* WORK REQUEST
Among the entries below, count the lines with "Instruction" in them and state the total without comment.

* EXTRACTED DATA
= Beginning of Section =
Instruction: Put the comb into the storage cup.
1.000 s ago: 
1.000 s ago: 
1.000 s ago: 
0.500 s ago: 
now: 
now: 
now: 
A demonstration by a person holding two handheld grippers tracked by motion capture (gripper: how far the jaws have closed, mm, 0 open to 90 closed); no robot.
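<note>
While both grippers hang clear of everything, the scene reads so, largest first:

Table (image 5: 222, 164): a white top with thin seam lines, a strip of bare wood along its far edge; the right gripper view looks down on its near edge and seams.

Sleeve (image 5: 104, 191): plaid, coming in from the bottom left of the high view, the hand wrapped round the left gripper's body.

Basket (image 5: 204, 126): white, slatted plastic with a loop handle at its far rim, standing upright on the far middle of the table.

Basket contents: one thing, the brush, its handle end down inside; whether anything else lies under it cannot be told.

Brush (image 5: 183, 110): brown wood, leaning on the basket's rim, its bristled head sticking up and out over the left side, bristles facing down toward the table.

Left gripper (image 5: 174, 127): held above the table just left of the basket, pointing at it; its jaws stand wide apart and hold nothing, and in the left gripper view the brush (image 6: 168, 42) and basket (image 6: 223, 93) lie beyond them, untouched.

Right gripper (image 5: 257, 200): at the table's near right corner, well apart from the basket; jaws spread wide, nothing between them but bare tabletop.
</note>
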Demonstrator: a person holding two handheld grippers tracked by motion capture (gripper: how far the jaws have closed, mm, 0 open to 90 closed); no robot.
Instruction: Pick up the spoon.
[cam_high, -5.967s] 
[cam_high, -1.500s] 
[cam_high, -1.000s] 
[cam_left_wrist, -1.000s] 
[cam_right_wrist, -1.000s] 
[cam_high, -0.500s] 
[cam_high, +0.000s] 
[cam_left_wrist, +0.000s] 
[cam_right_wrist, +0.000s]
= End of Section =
* YOUR SOLUTION
2